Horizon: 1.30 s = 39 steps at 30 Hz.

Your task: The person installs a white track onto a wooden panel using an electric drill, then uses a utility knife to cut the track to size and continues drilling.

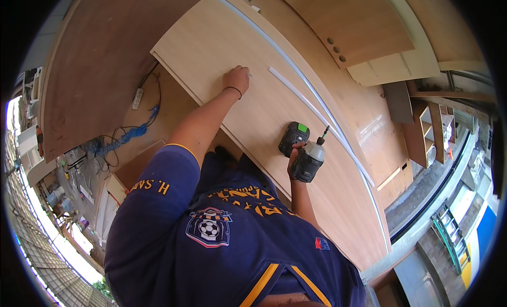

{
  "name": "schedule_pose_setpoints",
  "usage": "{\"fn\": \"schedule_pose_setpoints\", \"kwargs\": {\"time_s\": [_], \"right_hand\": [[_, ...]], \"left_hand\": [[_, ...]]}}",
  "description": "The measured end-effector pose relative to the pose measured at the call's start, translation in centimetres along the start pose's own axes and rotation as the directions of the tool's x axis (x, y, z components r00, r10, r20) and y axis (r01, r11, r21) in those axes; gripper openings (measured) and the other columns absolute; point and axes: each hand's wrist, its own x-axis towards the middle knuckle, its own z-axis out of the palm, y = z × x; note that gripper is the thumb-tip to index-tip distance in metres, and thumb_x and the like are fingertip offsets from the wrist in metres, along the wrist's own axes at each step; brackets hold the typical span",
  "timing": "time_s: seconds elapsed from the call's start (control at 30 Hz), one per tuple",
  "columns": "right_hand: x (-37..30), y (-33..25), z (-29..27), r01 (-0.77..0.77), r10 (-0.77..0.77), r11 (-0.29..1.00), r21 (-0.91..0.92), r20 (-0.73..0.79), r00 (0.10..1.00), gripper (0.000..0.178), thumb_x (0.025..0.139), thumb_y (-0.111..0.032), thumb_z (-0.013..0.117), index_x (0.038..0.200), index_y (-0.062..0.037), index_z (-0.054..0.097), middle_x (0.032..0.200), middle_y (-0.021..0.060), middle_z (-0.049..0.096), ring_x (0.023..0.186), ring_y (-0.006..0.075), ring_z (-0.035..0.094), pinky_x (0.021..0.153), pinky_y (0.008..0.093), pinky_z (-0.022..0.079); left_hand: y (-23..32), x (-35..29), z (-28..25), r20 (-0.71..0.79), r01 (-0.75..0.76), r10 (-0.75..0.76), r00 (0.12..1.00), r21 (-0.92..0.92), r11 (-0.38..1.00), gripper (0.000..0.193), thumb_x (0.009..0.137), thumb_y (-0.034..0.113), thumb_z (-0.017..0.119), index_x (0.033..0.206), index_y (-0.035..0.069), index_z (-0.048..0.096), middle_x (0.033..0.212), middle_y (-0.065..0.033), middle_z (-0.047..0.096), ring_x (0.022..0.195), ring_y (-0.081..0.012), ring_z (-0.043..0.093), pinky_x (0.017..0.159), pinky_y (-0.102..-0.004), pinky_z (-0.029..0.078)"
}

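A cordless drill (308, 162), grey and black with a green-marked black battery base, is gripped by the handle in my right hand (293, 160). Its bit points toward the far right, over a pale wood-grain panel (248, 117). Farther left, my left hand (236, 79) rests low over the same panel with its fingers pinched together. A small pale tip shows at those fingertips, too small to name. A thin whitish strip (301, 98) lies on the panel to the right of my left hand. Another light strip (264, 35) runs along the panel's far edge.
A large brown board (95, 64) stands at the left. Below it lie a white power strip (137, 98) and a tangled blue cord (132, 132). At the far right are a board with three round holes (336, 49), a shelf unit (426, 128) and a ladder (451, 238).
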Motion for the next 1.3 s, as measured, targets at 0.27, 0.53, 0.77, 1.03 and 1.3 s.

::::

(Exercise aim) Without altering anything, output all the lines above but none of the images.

(Written reply)
Horizon: 1.30 s = 39 steps at 30 Hz.

Your task: The person installs a white track onto a wooden panel using an electric drill, then uses a utility knife to cut the track to size and continues drilling.


{
  "name": "schedule_pose_setpoints",
  "usage": "{\"fn\": \"schedule_pose_setpoints\", \"kwargs\": {\"time_s\": [_], \"right_hand\": [[_, ...]], \"left_hand\": [[_, ...]]}}",
  "description": "The measured end-effector pose relative to the pose measured at the call's start, translation in centimetres along the start pose's own axes and rotation as the directions of the tool's x axis (x, y, z components r00, r10, r20) and y axis (r01, r11, r21) in those axes; gripper openings (measured) and the other columns absolute; point and axes: each hand's wrist, its own x-axis towards the middle knuckle, its own z-axis out of the palm, y = z × x; note that gripper is the thumb-tip to index-tip distance in metres, and thumb_x and the like are fingertip offsets from the wrist in metres, along the wrist's own axes at each step; brackets hold the typical span",
  "timing": "time_s: seconds elapsed from the call's start (control at 30 Hz), one per tuple",
  "columns": "right_hand: x (-37..30), y (-33..25), z (-29..27), r01 (-0.77..0.77), r10 (-0.77..0.77), r11 (-0.29..1.00), r21 (-0.91..0.92), r20 (-0.73..0.79), r00 (0.10..1.00), gripper (0.000..0.178), thumb_x (0.025..0.139), thumb_y (-0.111..0.032), thumb_z (-0.013..0.117), index_x (0.038..0.200), index_y (-0.062..0.037), index_z (-0.054..0.097), middle_x (0.032..0.200), middle_y (-0.021..0.060), middle_z (-0.049..0.096), ring_x (0.023..0.186), ring_y (-0.006..0.075), ring_z (-0.035..0.094), pinky_x (0.021..0.153), pinky_y (0.008..0.093), pinky_z (-0.022..0.079); left_hand: y (-23..32), x (-35..29), z (-28..25), r20 (-0.71..0.79), r01 (-0.75..0.76), r10 (-0.75..0.76), r00 (0.12..1.00), r21 (-0.92..0.92), r11 (-0.38..1.00), gripper (0.000..0.193), thumb_x (0.009..0.137), thumb_y (-0.034..0.113), thumb_z (-0.017..0.119), index_x (0.033..0.206), index_y (-0.035..0.069), index_z (-0.048..0.096), middle_x (0.033..0.212), middle_y (-0.065..0.033), middle_z (-0.047..0.096), ring_x (0.022..0.195), ring_y (-0.081..0.012), ring_z (-0.043..0.093), pinky_x (0.017..0.159), pinky_y (-0.102..-0.004), pinky_z (-0.029..0.078)"
}

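A cordless drill (308, 162), grey and black with a green-marked black battery base, is gripped by the handle in my right hand (293, 160). Its bit points toward the far right, over a pale wood-grain panel (248, 117). Farther left, my left hand (236, 79) rests low over the same panel with its fingers pinched together. A small pale tip shows at those fingertips, too small to name. A thin whitish strip (301, 98) lies on the panel to the right of my left hand. Another light strip (264, 35) runs along the panel's far edge.
A large brown board (95, 64) stands at the left. Below it lie a white power strip (137, 98) and a tangled blue cord (132, 132). At the far right are a board with three round holes (336, 49), a shelf unit (426, 128) and a ladder (451, 238).
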Motion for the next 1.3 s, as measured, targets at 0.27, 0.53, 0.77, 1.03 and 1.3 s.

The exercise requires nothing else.